TMMOB Peyzaj Mimarları Odası
TMMOB
Peyzaj Mimarları Odası
UCTEA CHAMBER OF LANDSCAPE ARCHITECTS

BİR GARİP TERMİK SANTRAL HİKAYESİ: LİSANSI VAR, PLANLAMASI YOK

MERKEZ
06.03.2012

Hassas ekosisteme sahip Amasra’da inşa edilmek istenen 1320 megavat (MW) kurulu gücündeki termik santral için 21 Şubat 2012 tarihinde Hattat Holding ile Çinli ortağı arasında yapılan anlaşmanın imza törenindeki açıklamalar; gerek meslek odaları olarak Elektrik Mühendisleri Odası ile Peyzaj Mimarları Odası’nın gerekse yerel halkın kaygı ve şüphelerinde ne kadar haklı olduğunu göstermiştir.

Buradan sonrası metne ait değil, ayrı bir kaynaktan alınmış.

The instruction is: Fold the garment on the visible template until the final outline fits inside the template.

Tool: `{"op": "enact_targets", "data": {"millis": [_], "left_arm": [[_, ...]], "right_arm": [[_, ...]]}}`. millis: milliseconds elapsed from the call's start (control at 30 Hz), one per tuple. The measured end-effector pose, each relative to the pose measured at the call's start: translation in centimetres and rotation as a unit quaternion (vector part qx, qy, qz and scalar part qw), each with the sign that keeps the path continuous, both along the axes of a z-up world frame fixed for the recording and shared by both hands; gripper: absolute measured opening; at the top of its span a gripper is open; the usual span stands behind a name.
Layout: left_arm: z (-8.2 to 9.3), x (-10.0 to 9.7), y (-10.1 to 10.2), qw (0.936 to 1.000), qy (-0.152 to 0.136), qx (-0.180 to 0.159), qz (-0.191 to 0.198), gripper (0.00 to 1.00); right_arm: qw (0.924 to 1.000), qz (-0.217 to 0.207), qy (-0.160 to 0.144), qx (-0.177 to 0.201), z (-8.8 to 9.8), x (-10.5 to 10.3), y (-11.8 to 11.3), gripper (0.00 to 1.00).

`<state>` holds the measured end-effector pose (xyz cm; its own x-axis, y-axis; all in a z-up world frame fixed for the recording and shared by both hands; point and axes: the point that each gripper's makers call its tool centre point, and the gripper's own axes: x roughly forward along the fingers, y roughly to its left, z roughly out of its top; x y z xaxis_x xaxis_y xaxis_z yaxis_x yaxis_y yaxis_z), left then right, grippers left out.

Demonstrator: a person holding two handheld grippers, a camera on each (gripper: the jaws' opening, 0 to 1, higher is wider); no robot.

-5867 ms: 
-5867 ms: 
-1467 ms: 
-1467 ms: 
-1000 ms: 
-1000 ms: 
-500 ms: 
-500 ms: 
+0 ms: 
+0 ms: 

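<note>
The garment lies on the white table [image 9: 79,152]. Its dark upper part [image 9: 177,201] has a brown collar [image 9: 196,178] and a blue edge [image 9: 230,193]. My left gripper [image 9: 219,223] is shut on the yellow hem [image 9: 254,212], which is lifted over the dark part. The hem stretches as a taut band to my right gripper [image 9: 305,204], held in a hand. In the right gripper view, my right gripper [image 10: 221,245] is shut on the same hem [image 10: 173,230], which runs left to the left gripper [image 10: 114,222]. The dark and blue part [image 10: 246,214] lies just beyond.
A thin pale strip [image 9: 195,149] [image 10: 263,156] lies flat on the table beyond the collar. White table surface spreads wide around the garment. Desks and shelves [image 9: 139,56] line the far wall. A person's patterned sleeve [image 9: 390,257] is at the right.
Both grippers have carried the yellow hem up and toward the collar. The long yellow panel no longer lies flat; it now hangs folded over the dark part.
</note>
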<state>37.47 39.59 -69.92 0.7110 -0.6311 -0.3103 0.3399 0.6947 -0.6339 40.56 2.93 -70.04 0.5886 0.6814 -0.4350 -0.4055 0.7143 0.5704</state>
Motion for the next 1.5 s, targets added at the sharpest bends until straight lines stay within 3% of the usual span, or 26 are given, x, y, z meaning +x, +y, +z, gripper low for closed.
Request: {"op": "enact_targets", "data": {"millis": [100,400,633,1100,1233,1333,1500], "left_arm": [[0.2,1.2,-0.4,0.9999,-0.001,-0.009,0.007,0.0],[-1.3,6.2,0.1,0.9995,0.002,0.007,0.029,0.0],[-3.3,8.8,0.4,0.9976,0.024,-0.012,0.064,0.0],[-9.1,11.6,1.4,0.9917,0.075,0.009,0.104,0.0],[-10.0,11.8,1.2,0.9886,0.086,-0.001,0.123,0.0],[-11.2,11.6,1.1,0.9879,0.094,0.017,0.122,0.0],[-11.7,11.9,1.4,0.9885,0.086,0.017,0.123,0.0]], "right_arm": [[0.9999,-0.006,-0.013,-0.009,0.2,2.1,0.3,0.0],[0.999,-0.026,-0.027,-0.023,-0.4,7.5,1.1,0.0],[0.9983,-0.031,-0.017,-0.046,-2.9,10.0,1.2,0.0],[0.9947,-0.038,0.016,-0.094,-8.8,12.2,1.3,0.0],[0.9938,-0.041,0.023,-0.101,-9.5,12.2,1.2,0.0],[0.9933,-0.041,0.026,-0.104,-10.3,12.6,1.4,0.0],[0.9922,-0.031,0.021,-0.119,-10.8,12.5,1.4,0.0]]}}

Hassas ekosisteme sahip Amasra‘da inşa edilmek istenen 1320 megavat (MW) kurulu gücündeki termik santral için 21 Şubat 2012 tarihinde Hattat Holding ile Çinli ortağı AVIC International Cooperation arasında yapılan anlaşmanın imza törenindeki açıklamalar; gerek meslek odaları olarak Elektrik Mühendisleri Odası ile Peyzaj Mimarları Odası‘nın gerekse yerel halkın kaygı ve şüphelerinde ne kadar haklı olduğunu göstermiştir.

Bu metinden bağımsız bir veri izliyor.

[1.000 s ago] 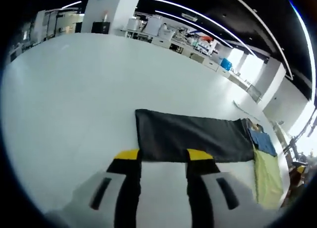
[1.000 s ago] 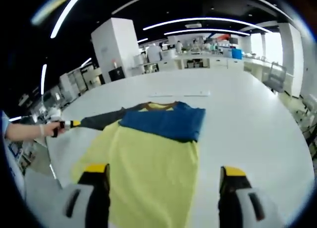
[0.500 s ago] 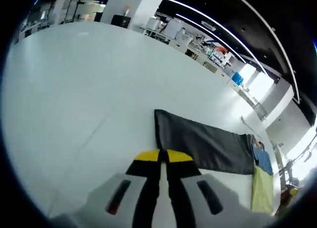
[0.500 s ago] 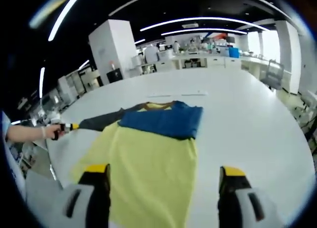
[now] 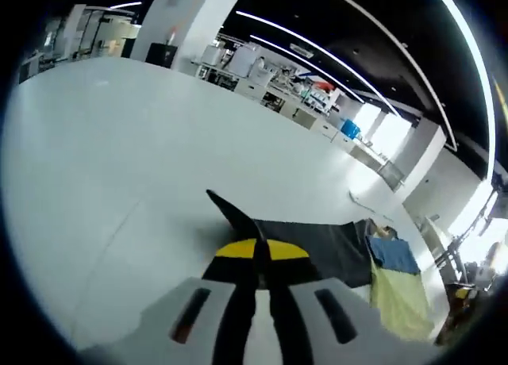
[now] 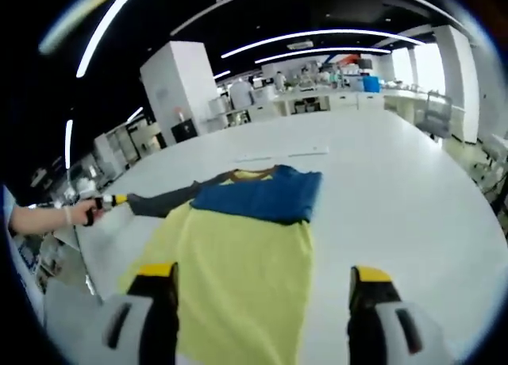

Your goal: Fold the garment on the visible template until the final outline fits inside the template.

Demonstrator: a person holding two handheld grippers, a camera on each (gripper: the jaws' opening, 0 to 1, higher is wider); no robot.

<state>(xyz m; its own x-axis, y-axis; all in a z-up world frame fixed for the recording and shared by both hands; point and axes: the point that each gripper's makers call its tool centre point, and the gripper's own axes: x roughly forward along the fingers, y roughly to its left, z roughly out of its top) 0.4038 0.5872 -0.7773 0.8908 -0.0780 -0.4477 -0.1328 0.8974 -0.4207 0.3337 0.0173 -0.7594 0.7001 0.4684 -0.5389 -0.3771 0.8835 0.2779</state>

Amasra ve Bartın "kentsel sit"  olarak ilan edilmiş, doğal ve tarihi güzellikleriyle ekonomisine turizmi kazandırmış yerleşimler yerleridir. "Kavşak Suyu" gibi çok değerli bir su kaynağının varlığı, doğallığı bozulmamış turistik koyları ve sahilleri, çok önemli nitelikteki yaban hayatını barındıran ormanları ve dünyanın en önemli korunan alanlarından biri olan Küre Dağları Milli Parkı‘na olan yakınlığı göz ardı edilemeyecek özellikleridir.

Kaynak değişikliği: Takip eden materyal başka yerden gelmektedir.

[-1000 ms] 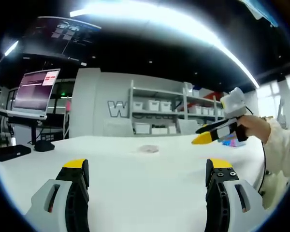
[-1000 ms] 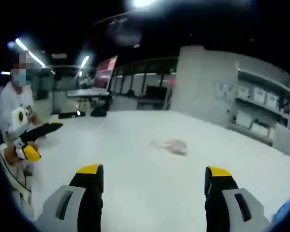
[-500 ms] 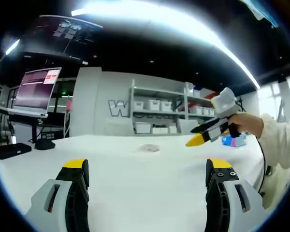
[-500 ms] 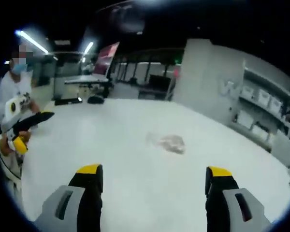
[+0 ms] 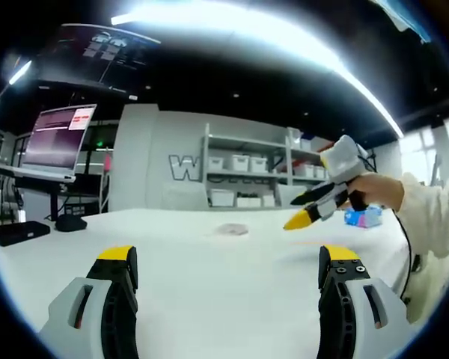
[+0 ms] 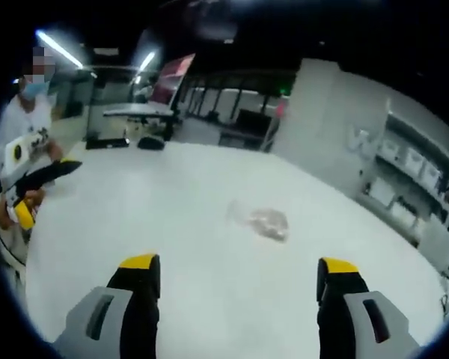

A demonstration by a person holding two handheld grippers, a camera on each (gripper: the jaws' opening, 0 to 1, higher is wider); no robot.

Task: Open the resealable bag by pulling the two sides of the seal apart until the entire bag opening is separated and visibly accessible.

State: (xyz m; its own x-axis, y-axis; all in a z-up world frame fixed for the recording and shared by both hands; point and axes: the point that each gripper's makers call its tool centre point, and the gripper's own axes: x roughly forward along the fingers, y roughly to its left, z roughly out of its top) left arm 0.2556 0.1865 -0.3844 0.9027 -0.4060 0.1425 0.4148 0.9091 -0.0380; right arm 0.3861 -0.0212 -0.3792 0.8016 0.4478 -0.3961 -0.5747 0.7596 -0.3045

Çevre ve Şehircilik Bakanlığı‘nın Zonguldak-Bartın-Karabük Çevre Düzeni Planı‘nda; termik santralin yapılmasının planlandığı alanda sadece tarım, orman, liman ve balıkçı barınağı, turizm ve yerleşim alanı gibi kullanım şekillerine izin verilmektedir.

Bölge, Devlet Planlama Teşkilatı‘nın 2023 Turizm Stratejisi‘nde; "Karadeniz Bölgesi‘nde yer alan Bolu, Zonguldak, Bartın, Kastamonu ve Sinop illerini kapsayan bölge, ...biyolojik çeşitlilik açısından ve eko-turizm potansiyeli açısından Türkiye Turizm Stratejisi‘nde öncelikle eko-turizmin geliştirileceği bölgeler" arasına alınmıştır. Ayrıca "Türkiye 2007-2013 Turizm Eylem Planı"nda Amasra ve Kurucaşile ilçeleri "Ekoturizm Odaklı Gelişim Bölgesi" içinde gösterilmektedir.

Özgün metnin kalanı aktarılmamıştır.